When copying the listing below, skip every picture and repeat exactly the lines from the first one through the line that contains "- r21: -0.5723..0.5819".

+ + +

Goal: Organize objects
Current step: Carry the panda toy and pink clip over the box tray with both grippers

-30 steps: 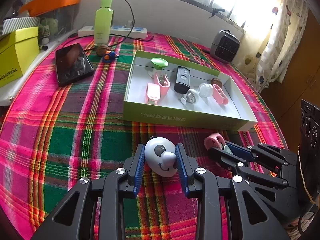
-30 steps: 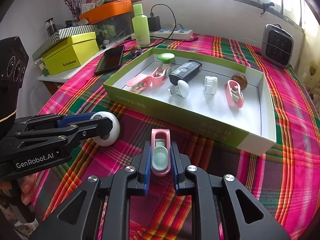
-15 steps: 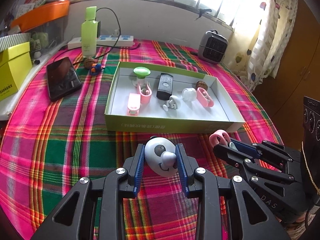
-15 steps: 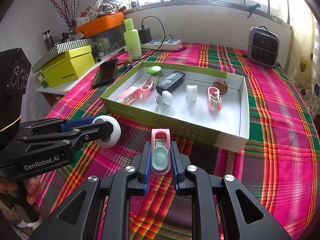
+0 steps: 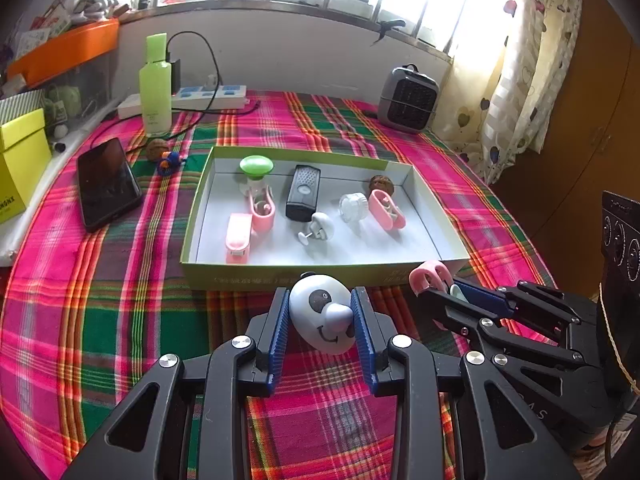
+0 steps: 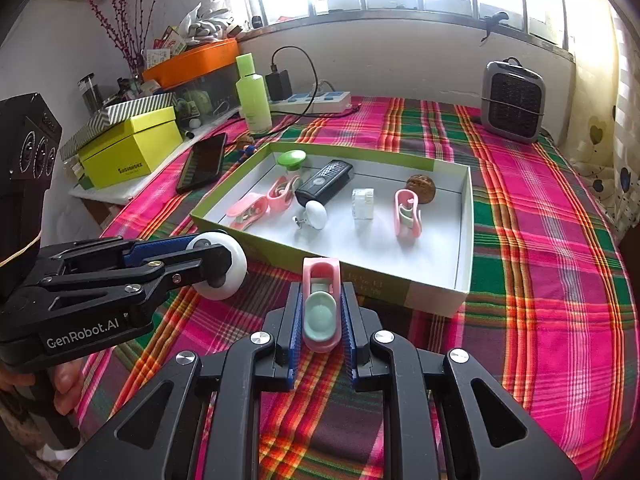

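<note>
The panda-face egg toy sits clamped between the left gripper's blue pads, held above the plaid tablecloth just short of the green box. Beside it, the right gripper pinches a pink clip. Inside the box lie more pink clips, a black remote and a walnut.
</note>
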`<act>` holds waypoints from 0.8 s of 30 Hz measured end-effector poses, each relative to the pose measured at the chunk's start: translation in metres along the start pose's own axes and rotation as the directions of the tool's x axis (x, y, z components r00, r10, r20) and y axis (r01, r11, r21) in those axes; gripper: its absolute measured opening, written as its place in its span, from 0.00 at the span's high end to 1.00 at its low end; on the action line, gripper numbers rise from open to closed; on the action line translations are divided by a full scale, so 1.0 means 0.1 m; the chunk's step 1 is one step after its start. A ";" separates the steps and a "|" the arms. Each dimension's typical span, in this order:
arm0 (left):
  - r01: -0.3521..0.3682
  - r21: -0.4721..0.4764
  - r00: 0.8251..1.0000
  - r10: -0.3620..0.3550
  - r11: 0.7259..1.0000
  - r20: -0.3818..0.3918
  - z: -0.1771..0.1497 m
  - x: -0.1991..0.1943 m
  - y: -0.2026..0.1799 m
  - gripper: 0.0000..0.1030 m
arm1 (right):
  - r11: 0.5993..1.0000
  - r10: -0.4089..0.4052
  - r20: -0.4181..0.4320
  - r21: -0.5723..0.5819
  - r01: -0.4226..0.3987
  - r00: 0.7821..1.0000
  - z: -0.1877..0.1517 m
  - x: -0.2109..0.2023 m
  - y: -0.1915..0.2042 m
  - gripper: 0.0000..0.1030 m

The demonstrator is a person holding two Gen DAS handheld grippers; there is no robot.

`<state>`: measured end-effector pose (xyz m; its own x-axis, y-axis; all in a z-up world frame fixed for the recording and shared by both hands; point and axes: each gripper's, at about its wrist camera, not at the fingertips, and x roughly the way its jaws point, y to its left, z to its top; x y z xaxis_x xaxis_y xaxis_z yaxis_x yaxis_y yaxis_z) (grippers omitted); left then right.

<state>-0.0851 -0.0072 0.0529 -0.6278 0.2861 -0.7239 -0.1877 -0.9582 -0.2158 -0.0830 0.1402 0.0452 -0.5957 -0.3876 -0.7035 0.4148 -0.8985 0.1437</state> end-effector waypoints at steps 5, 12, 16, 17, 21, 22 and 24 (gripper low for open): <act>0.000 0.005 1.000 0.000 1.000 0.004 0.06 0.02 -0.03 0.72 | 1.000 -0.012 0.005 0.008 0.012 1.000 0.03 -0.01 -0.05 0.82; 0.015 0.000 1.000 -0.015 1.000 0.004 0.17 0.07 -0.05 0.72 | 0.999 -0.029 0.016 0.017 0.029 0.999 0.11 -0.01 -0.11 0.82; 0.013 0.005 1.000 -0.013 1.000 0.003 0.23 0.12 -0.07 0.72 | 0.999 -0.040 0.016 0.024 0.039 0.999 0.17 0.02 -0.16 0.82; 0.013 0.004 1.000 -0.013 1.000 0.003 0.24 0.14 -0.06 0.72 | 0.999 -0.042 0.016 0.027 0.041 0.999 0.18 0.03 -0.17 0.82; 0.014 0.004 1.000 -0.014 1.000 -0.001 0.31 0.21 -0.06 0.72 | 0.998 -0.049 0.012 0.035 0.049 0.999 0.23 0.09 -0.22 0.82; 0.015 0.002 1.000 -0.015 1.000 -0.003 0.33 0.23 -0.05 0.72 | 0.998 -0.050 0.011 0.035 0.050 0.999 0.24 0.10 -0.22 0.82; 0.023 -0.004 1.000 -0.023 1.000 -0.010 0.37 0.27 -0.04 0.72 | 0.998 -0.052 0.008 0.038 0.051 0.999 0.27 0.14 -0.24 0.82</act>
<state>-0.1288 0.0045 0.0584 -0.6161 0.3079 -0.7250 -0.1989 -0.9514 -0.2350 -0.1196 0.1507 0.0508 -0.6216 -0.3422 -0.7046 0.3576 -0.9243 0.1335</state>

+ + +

OUTPUT BELOW:
Goal: Organize objects
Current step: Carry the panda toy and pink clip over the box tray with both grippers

-30 steps: 
-30 steps: 
-15 steps: 
-15 steps: 
+0 steps: 
+0 steps: 

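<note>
The panda-face egg toy sits clamped between the left gripper's blue pads, held above the plaid tablecloth just short of the green box. Beside it, the right gripper pinches a pink clip. Inside the box lie more pink clips, a black remote and a walnut.
</note>
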`<act>` holds waypoints from 0.8 s of 30 Hz measured end-effector poses, each relative to the pose measured at the chunk's start: translation in metres along the start pose's own axes and rotation as the directions of the tool's x axis (x, y, z components r00, r10, r20) and y axis (r01, r11, r21) in those axes; gripper: its absolute measured opening, written as its place in its span, from 0.00 at the span's high end to 1.00 at its low end; on the action line, gripper numbers rise from open to closed; on the action line translations are divided by a full scale, so 1.0 means 0.1 m; the chunk's step 1 is one step after its start. A ";" separates the steps and a "|" the arms. Each dimension's typical span, in this order:
arm0 (left):
  - r01: -0.3521..0.3682
  - r21: -0.4721..0.4764
  - r00: 0.8251..1.0000
  - r10: -0.3620..0.3550
  - r11: 0.7259..1.0000
  - r20: -0.3818..0.3918
  - z: -0.1771..0.1497 m
  - x: -0.1991..0.1943 m
  - y: -0.2026..0.1799 m
  - gripper: 0.0000..0.1030 m
arm1 (right):
  - r11: 0.5993..1.0000
  - r10: -0.4089..0.4052
  - r20: -0.4181..0.4320
  - r21: -0.5723..0.5819

No other output is expected for this exercise.